The Mannich condensation is an important reaction in synthetic organic chemistry. The formation of the C—N bond in the resulting Mannich base is often an important step in the biosynthesis of several natural products, such as alkaloids and flavanoids (Sarhan et al., 2006 ▸). Amino-phenolic ligands have versatile applications in inorganic as well as analytical chemistry. The flexible C—N bond in these ligands offers a tractable three-dimensional structure when coordinated to different metal centres (Riisiö et al., 2012 ▸). This provides numerous applications, particularly in enzyme mimicking and catalysis, as well as extraction of trace metals (Maurya et al., 2015 ▸; Riisiö et al., 2013 ▸; Lee et al., 2010 ▸). In the present study, we wanted to prepare a tripodal amino (bis­) phenolate Mannich base derived from 3-propanol-1-amine, formaldehyde and 2,4-di­chloro­phenol. The reaction was performed following conventional bench-top techniques by heating a solution of the reactants in methanol (Sopo et al., 2006 ▸). However, probably because of the poor solubility, the dipodal product precipitated out from the incomplete reaction mixture. The dipodal product, 2,4-di­chloro-6-{[(3-hy­droxy­prop­yl)azaniumyl]­meth­yl}phenolate is stabilized by extensive intra- as well as inter­molecular hydrogen bonding and thus exists as a zwitterion. The zwitterion co-crystallized with the unreacted phenol, resulting in the serendipitous isolation of the title compound.

Structural commentary  

The title compound crystallizes in the monoclinic crystal system, in the space group Cc. The mol­ecular structure of the title compound is shown in Fig. 1 ▸, and the asymmetric unit comprises a mol­ecule of both 2,4-di­chloro­phenol and 2,4-di­chloro-6-{[(3-hy­droxy­prop­yl)azaniumyl]­meth­yl}phenolate, held together by hydrogen bonds.

Figure 1.

Mol­ecular structure of the title compound showing the numbering scheme and related hydrogen-bonding inter­actions. Displacement ellipsoids are shown at the 50% probability level and hydrogen bonds are drawn with red dotted lines.

A complete geometrical analysis using the Mogul geometry check tool (Bruno et al., 2004 ▸) within Mercury (Macrae et al., 2008 ▸) did not show any unusual bond lengths or bond angles. The torsion angles of the complete azaniumyl­phenolate chain (specifically C7–N1–C8–C9–C10–O2) deviate significantly from planarity (Table 1 ▸). This can be attributed to the hydrogen bonds in this environment (see below).

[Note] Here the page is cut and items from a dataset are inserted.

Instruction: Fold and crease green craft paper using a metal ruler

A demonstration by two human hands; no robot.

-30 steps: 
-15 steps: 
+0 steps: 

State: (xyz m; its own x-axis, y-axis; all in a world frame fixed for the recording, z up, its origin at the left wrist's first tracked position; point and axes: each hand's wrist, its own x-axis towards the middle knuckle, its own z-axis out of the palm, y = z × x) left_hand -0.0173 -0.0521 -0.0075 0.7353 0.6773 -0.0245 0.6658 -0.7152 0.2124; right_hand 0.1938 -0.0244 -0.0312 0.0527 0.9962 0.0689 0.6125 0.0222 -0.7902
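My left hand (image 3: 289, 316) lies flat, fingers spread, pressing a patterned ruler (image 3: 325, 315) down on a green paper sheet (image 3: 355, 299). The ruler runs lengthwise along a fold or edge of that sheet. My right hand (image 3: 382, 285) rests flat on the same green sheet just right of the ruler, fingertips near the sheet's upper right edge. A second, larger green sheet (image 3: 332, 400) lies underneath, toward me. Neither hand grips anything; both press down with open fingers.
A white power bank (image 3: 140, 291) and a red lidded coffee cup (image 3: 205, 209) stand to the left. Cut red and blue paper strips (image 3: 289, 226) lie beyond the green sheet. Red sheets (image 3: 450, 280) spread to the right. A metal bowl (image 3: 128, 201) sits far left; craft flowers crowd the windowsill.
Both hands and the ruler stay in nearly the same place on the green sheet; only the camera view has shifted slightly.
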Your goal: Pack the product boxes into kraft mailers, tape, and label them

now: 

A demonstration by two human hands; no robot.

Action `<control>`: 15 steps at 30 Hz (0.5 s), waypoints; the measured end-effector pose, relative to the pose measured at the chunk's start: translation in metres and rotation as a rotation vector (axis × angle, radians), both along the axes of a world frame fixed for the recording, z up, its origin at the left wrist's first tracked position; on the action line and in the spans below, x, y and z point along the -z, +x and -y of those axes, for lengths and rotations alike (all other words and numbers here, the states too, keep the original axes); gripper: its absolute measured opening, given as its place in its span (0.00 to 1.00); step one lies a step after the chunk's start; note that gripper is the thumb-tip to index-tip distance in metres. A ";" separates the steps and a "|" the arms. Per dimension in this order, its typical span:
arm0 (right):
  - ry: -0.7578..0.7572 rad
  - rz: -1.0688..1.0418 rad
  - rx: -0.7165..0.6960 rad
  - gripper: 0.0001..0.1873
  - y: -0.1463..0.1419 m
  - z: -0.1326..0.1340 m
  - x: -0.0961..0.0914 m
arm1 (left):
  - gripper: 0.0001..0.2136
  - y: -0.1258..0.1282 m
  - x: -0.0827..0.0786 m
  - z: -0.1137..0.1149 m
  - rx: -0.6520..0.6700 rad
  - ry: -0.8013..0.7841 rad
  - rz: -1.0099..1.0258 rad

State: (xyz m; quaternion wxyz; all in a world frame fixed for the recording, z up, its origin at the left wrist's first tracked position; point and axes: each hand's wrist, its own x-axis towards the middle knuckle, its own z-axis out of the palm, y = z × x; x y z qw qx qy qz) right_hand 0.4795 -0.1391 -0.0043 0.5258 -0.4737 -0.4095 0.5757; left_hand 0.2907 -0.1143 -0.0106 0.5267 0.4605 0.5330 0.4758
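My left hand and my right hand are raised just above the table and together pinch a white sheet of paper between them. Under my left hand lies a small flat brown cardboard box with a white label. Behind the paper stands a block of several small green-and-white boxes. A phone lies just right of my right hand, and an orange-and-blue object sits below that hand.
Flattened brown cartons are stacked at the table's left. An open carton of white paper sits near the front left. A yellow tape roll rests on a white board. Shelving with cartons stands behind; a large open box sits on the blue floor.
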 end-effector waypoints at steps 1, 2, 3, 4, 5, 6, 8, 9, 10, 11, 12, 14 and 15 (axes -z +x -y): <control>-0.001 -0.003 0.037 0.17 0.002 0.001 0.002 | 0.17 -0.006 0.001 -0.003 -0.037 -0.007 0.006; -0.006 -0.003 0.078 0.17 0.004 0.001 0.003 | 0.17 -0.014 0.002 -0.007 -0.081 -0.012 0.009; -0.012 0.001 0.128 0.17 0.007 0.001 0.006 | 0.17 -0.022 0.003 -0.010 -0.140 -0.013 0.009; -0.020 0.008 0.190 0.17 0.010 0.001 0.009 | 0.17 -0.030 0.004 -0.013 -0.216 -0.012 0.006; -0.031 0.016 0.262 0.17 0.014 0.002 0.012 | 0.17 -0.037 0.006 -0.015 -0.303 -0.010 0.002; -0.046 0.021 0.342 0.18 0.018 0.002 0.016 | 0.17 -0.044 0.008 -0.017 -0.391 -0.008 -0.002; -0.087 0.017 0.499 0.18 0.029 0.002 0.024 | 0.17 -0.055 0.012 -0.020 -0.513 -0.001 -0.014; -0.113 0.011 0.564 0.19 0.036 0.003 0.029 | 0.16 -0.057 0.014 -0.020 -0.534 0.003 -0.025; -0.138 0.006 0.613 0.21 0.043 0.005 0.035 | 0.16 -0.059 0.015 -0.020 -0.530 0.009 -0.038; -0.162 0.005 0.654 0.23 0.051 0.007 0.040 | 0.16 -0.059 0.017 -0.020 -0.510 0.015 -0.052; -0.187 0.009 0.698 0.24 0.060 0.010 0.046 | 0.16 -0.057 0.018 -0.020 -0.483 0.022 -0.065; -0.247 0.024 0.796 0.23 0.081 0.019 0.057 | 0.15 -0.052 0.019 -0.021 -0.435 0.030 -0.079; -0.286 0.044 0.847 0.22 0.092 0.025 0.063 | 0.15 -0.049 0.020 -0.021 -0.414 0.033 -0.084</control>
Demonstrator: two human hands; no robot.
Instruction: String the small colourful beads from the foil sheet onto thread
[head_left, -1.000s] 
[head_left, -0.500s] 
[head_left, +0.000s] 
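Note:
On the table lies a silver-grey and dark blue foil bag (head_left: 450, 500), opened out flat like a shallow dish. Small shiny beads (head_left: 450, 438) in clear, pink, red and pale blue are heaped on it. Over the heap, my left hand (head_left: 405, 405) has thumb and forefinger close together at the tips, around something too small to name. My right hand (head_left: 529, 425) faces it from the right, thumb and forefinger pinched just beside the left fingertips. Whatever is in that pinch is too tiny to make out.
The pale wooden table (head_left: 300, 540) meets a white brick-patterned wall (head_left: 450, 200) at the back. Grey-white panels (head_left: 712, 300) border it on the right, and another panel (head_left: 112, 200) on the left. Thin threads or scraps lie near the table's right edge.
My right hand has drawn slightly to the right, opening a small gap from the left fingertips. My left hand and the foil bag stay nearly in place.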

Table 1. Selected torsion angles (°).

C7—N1—C8—C9	69.9 (3)	C8—C9—C10—O2	−65.1 (3)
N1—C8—C9—C10	64.5 (3)

The organic Mannich base exists as a zwitterion with the negative charge of phenolate being stabilized by the positively charged ammonium moiety. This is corroborated by the fact that the phenolic oxygen–carbon bond is slightly shorter [O1—C1 = 1.322 (4) Å] than the corresponding bond in the free 2,4-di­chloro­phenol [O1B—C1B = 1.355 (4) Å], indicating partial double-bond character and the presence of a phenoxide moiety in the zwitterion fragment. The ammonium nitro­gen atom adopts a slightly distorted tetra­hedral geometry.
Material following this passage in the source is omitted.